BE ON THE LOOKOUT FOR FLASH MOB IN A NEIGHBORHOOD NEAR YOU DECEMBER 9, 2011

(Details to be provided as clues)

And I saw the film Elf last night as part of network tv movie offering for the holiday, and it ends with someone singing a song in Central Park and people everywhere, in the park and watching the tv news, start joining in, making the moment last. So I am going to be bringing some Flash Mob action to the Central Coast of California, KRXA 540AM terrain, in the coming weeks, so be on the lookout for ordinary people quoting poetry in public places, I’ll be giving you some clues next week and on my website atBarbaraMossberg.com, and on Facebook, and on our show . . .

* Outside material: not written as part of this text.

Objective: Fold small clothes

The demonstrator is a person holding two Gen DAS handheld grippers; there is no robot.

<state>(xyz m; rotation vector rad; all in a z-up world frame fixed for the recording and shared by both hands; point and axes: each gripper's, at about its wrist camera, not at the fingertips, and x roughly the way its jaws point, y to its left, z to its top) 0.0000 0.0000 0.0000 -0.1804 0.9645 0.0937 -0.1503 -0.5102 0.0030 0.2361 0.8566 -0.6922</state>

CELEBRATE EMILY DICKINSON’S BIRTHDAY DECEMBER 10, CHERRY CENTER, CARMEL, CA

and I want to invite you also, if you are on this Coast, to come to my annual reading of Emily Dickinson’s poetry in celebration of her birthday, December 10, at the Cherry Center, Carmel’s theater since 1948, and I will be baking gingerbread from her recipe and using 19th century baking technology, and we’ll sing, and I’ll tell you more about it next week on our show as well, and I love doing this show, I started doing in wherever I was in the world, in 1976, 35 years ago! And it came from waking up on the day of her birthday, many years ago, and feeling this sense of such gratitude for her poetry. I would get up early and I would think about her poetry and the immensity of my gratitude for this in my life, her words, giving profound beauty and wisdom to how I see the world and my life. So on this day of concluding our show on thanksgiving, and concluding this civic holiday, I would like to end with lines from a poem for which I give thanks, and in so doing, open myself for happiness: I’ll tell you how the sun rose, a ribbon at a time.  These late November mornings have orange and pink ribbons in them: what a way to begin the day, with thanks for words that point our attention to the day’s promise, a gift-wrapped, ribbon festooned gift, and opening it, opening ourselves to it, is cause for happiness. Poetry Slow Down, thank you for your ears, joining me on this journey, thank you Producer Sara Hughes and KRXA 540AM, I am Professor Barbara Mossberg, and I have enjoyed slowing down with you. Thank you!